Защитник Саша Гусев щелкнул от синей линии, а здоровяк Евгений Мишаков раскидывая всех, кто попался ему на пути, ворвался на пятак Виктора Сергеевича. Первый бросок Мишакова с двух метров пришёлся в удачно расставленные щитки Коноваленко, которые перекрывали весь низ ворот. За этим ударом последовали ещё несколько простых добивании, но, во-первых шайба каждый раз упиралась в те же щитки, а во-вторых повисший на плечах могучего армейца Володька Астафьев повалил Мишакова на лёд. Наконец, второй игрок обороны Вова Гордеев отбросил шайбу в угол площадки и до неё первым добрался ещё один Володя Ковин. Коноваленко резко вскочил в стойку и увидел, как передача от Ковина под чужую красную линию нашла резвого Сашку Скворцова, которого забыли, увлёкшись штурмом ворот армейцы.
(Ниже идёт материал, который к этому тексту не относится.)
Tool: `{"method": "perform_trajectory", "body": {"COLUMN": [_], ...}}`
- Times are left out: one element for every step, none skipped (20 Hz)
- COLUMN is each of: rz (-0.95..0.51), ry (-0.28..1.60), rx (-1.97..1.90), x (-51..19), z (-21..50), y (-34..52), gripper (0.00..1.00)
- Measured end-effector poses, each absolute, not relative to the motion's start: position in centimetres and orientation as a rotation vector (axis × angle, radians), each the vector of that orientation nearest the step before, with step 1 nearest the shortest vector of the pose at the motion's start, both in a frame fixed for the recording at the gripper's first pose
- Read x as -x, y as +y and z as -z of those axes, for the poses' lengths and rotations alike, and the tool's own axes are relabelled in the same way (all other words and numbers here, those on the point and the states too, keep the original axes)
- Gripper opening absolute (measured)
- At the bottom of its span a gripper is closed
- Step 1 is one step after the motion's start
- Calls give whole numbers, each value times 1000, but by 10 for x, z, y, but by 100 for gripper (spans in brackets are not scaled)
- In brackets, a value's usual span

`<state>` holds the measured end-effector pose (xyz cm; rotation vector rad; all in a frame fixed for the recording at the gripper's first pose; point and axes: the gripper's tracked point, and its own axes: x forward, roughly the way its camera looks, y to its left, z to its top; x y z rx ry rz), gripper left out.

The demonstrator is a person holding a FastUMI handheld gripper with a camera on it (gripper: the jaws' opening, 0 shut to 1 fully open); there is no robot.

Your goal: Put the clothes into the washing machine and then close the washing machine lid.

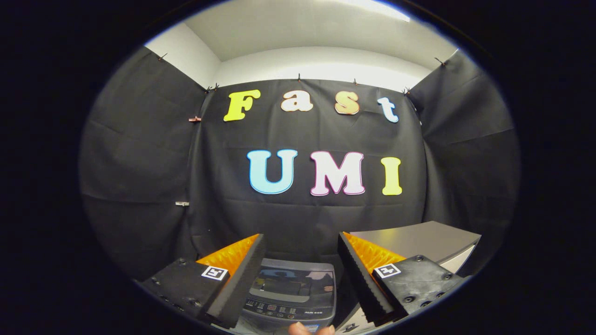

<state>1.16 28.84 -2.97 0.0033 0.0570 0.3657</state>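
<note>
Toward the lower left of the frame sits one finger of the gripper (pixel 298 274), raised and angled inward; its partner stands at the lower right, and the two are spread wide with nothing between the pads. Through that gap, in the lower middle of the picture, lies the washing machine (pixel 292 298), seen from above and in front: a small grey top-loader with a control strip along its near edge. Its lid (pixel 294 278) looks to be lying flat and shut, its glossy window throwing back reflections, though the fisheye view makes that hard to confirm. At the very bottom centre, just this side of the machine, a fingertip (pixel 305 329) of a person pokes into view. To the lower right, behind the right finger, a grey tabletop (pixel 419 239) stretches away toward the booth wall.

No clothes can be made out, so where they lie cannot be told. Judging by the empty fingers and the lid lying down, the task seems either barely begun or just finished; nothing settles which. If it is the start, what remains is opening the lid, fetching the garment, dropping it in, and closing up.
</note>
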Motion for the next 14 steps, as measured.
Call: {"method": "perform_trajectory", "body": {"rz": [-359,-353,-349,-340,-328,-318,-311,-305,-300,-294,-285,-277,-271,-267], "ry": [53,49,46,43,39,35,36,40,40,41,41,40,39,41], "rx": [-5,-7,-8,-8,-8,-7,-7,-9,-12,-14,-14,-15,-17,-18], "x": [-11,-9,-8,-7,-9,-10,-10,-10,-10,-11,-12,-13,-14,-14], "z": [24,20,15,11,8,5,4,6,6,5,5,5,4,5], "y": [281,273,266,258,250,243,237,232,227,222,217,212,208,205], "gripper": [98,98,98,98,98,98,98,98,98,98,98,98,98,98]}}
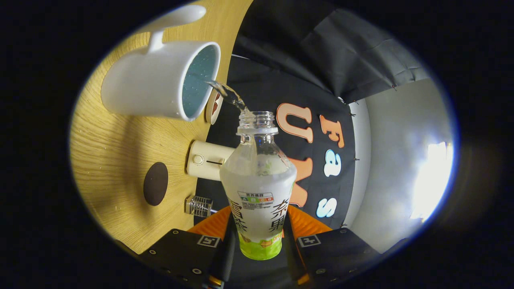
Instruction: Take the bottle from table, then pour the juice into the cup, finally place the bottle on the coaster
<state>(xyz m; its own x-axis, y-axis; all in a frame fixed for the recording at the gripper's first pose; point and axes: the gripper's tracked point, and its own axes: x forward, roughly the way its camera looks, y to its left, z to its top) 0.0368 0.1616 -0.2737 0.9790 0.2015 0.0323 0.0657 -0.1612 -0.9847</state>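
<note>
Bottle [258,188] between tongs [257,245] (cup [160,80] just beyond).

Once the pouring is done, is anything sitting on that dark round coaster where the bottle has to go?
Nothing visible does. The coaster lies bare on the wooden table. The gripper is shut on the bottle, pouring into the white cup.

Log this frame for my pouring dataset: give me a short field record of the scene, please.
stage: pouring under way
gripper: shut on bottle, tilted sideways
bottle: uncapped, between the fingers, mouth at the cup's rim
stream: clear liquid running from bottle mouth into cup
cup: white mug, blue inside, on wooden table
coaster: dark round disc on table, bare, apart from cup
</note>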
Поэтому Скворцов, слыша недовольный свист московских болельщиков, выкатился один на один на ворота Третьяка.
— Забей Скворец! — Выкрикнул Коноваленко.
И молодой подающий большие надежды хоккеист ловко перекинул шайбу с внешней стороны крюка клюшки на внутреннюю, сместился чуть-чуть влево и, поймав вратаря на противоходе, катнул шайбу между щитков Владислава Третьяка. И страж ворот ЦСКА в шестой раз вынужден был капитулировать. На охрипшего и осипшего наставника армейской команды, который опустив голову, уселся на скамейку запасных, жалко было смотреть. Скорее всего, Анатолий Тарасов именно сейчас осознал, что разницу в четыре шайбы за десять минут до конца матча сегодня уже не отыграть.
* * *
— Вот почему я больше всего не люблю играть с Горьким, — сказал Борис Кулагин Всеволоду Боброву. — Никогда не знаешь, на что эти мужики способны. То аутсайдеру «Трактору» влетят, то лидера ЦСКА раздавят.
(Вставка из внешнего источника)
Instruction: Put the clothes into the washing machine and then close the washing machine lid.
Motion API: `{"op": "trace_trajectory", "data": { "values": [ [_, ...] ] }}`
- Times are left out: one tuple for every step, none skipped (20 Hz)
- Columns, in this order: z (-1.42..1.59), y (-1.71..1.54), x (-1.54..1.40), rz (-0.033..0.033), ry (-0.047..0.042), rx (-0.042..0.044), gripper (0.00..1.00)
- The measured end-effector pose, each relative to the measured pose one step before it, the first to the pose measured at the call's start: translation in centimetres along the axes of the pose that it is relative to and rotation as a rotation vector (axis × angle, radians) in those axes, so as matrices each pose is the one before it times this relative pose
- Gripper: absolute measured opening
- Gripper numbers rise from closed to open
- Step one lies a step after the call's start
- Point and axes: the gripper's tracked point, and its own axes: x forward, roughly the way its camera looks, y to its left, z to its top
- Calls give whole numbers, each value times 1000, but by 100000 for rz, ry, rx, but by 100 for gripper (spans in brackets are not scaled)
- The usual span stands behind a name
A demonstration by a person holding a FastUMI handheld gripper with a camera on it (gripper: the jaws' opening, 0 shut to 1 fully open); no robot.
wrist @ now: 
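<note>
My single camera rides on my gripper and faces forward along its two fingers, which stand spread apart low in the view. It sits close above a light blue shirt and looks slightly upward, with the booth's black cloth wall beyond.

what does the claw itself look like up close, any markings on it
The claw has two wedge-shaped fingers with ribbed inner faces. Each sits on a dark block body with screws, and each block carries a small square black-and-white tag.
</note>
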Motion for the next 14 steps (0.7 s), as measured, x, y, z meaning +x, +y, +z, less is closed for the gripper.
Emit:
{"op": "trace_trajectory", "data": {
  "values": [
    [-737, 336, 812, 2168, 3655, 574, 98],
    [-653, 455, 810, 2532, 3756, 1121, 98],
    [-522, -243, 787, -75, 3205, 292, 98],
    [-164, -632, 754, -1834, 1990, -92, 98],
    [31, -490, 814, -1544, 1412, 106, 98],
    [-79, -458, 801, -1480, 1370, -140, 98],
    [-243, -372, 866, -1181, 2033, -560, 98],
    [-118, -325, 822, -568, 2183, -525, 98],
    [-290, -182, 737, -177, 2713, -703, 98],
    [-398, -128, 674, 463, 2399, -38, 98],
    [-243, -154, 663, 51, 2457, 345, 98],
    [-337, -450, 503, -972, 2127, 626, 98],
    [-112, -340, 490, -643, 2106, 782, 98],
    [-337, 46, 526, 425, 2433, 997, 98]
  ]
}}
— Потому что они сильно зависят от удачи и куража, — ответил Бобров, записывая в книжечку авторов заброшенных шайб. У ЦСКА это был дважды Владимир Трунов, а у «Торпедо»: Доброхотов, Щигонцев, дубль Мишин и ещё один дубль Скворцов. Фамилию Александра Скворцова Всеволод Михалыч подчеркнул толстой и жирной линией.
— Молодые сегодня в ударе, — пробормотал Кулагин, покосившись в записную книжку своего коллеги. — Кхе, я смотрю ты, Михалыч, положил глаз на кое-кого?
— На кое-кого все иногда кладут кое-что, — буркнул старший тренер сборной. — Тройка Ковин, Доброхотов и Скворцов в следующем сезоне многим кровь попортит.
— Ты смотри что вытворяют! — Выкрикнул Борис Кулагин, когда на льду ветеранская тройка горьковской команды прижала ЦСКА к их воротам.
Капитан «Торпедо» Алексей Мишин заложил крутой разворот, сбросил за счёт «улитки» со своих плеч армейского гиганта Рогулина, и прострелил на другой край другу и партнёру Александру Федотову. Бросок в касание вышел немного корявым, но шайба в полёте, зацепив конёк второго игрока обороны Геннадия Цыганкова, юркнула в сетку ворот Третьяка.